Your goal — Restate word for word the lines of the entries below, starting with the line that holds "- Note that" and ending with the line that holds "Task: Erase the", and no others.

Excerpted records —
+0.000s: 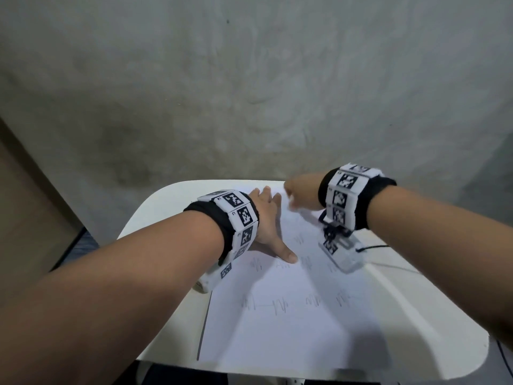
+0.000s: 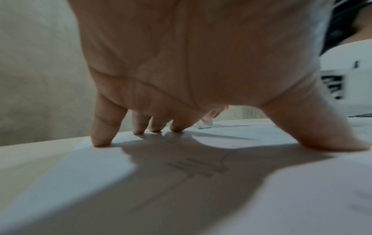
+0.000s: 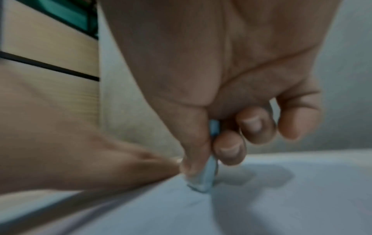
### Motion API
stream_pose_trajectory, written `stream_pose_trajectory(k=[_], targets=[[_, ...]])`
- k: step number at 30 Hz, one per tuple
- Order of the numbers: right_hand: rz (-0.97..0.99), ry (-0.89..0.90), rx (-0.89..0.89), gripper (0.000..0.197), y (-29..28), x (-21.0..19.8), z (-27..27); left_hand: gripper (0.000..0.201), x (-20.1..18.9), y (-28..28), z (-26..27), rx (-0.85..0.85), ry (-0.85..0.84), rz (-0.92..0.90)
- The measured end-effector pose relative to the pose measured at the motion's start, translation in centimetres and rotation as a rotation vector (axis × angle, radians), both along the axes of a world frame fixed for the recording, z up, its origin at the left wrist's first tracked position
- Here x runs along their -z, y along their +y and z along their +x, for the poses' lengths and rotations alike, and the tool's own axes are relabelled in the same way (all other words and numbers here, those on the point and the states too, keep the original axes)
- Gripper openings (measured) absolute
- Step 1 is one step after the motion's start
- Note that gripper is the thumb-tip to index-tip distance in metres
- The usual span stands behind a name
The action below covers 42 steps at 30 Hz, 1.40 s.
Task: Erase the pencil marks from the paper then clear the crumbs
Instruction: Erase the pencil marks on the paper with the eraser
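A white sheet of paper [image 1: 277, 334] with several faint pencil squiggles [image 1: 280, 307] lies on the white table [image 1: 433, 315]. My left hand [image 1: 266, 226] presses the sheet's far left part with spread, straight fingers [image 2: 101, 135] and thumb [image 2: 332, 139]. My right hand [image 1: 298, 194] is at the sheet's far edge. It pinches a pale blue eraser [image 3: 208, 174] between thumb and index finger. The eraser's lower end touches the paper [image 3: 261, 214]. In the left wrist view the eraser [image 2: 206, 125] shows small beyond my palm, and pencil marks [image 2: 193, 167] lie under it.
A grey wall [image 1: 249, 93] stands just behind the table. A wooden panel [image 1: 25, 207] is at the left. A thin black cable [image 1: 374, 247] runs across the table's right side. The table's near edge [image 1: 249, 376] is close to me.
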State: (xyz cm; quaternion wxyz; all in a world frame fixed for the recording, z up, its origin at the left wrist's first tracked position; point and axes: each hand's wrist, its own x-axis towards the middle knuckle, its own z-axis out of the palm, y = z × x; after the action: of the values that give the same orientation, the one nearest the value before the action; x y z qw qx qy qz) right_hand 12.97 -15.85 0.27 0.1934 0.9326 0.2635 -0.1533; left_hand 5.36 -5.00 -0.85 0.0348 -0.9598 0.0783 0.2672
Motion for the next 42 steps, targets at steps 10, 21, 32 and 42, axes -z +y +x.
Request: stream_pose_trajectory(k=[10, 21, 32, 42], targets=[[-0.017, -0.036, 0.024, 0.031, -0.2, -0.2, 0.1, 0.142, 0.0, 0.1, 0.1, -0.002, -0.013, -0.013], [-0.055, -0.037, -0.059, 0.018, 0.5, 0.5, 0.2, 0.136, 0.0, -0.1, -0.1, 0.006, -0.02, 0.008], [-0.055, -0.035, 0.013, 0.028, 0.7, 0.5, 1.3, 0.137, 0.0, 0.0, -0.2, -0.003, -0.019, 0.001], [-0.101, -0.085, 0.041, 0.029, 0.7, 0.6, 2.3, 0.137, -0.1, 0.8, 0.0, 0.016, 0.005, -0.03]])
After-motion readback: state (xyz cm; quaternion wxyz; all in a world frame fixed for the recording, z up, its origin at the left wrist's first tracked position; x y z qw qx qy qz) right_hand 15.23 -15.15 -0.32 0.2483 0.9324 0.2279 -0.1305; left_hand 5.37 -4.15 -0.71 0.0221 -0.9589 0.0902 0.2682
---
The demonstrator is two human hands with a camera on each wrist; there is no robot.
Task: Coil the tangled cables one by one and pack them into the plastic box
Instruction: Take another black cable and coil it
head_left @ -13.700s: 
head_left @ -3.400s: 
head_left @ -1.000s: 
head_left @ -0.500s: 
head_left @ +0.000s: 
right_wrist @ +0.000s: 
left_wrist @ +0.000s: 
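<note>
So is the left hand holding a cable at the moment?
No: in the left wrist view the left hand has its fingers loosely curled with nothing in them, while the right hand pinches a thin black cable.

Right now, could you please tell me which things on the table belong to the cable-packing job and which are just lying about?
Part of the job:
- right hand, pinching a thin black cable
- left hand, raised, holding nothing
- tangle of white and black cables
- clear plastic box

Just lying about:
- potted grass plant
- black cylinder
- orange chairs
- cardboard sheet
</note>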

Response —
- Note that gripper is the thumb-tip to index-tip distance in metres
- The usual span stands behind a name
The action below covers 42 steps at 30 Hz, 1.40 s.
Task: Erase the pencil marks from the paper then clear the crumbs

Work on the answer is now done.